An off-beat, haunting, overwrought fairy tale for adults. This visually pleasing allegory ends on an apocalyptic note. It takes a stab at being an intelligent slasher movie for those who like their gore laced with some sensible dialogue to go along with its good and evil characterizations.
Darkly Noon (Brendan Fraser) is named for a saying in the Book of the Corinthians–“Now we see another through Darkly Noon.” He is a stuttering 17-year-old who escapes after his parents and their fanatic religious cult commune were unwarrantedly attacked by the prejudiced townies, killing his parents and the others in the group. He’s found lying unconscious in the woods by Jude (Loren Dean) and brought to Callie’s (Ashley Judd) isolated house in the woods. She’s a sexy blonde, given to wearing mini skirts and walking around without a bra (a Mary Magdaline figure!). She lives here with her mute boyfriend Clay (Viggo Mortensen), who is a carpenter (a Jesus figure!). He makes his living by selling the coffins he builds to the town’s undertaker Quincy (Myers).
Darkly (an evil beast figure!), who was brought up to believe in the strict literal interpretation of the Bible, is a tortured, psychologically abused young man. He is deeply struck by the physical attraction he has for Callie when he recovers from the attack in her presence; but, he is at the same time alarmed by her sinful attitude. When Clay returns after taking a walk in the woods for a few days, Darkly becomes jealously resentful of him and though he helps him build coffins, the two never really bond.
Callie’s sexual presence and free-spirited behavior sets off all Darkly’s repressions, and he is further fueled to rage when he meets a reclusive woman named Roxy (Zabriskie) living in a mobile home in the woods. She fills his head with malicious stories about Callie being a witch, and further tells the impressionable boy that she took Callie in to live with her when she found her abandoned in the woods and that Callie bewitched her son Clay into falling in love with her and also tempted her husband before killing him. When Darkly tells this to Callie she gives him a different version, saying that Roxy’s husband tried to rape her.
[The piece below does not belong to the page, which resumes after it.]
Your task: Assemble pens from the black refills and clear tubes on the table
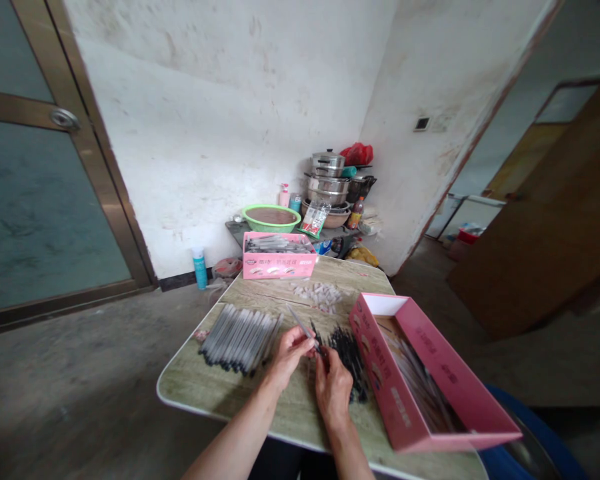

But by this time Darkly’s dark side has gotten the best of him and in his confused and self-righteous state, he seeks the Lord’s vengeance.
Darkly starts seeing visions of his parents urging him to seek vengeance on Callie and to act according to the ways taught in the Bible. He is so twisted by his literal biblical beliefs that he punishes himself for the temptations of the flesh, as he wraps barbed wire around his body which causes him some pain and to bleed.
Smeared with blood and induced into a trance-like frenzy of hatred, he is now living in a cave Callie once took him to that has neolithic paintings and dense stalactites. As his rage becomes uncontrollable, he takes a sword and goes to do God’s vengeance against the innocent lovers.
The surreal forest sets the dark mood for Philip Ridley’s eerie and atmospheric film. What propels this film is not the slight story, but the bold interactions among the characters and the striking symbolic conflict over strict biblical interpretations versus a worldly sensual view of life. But the film just couldn’t wait to get to the slasher part fast enough, and that left very little time in the film’s middle to go into the brainy part. It left the film literally and figuratively going up in smoke by the finale.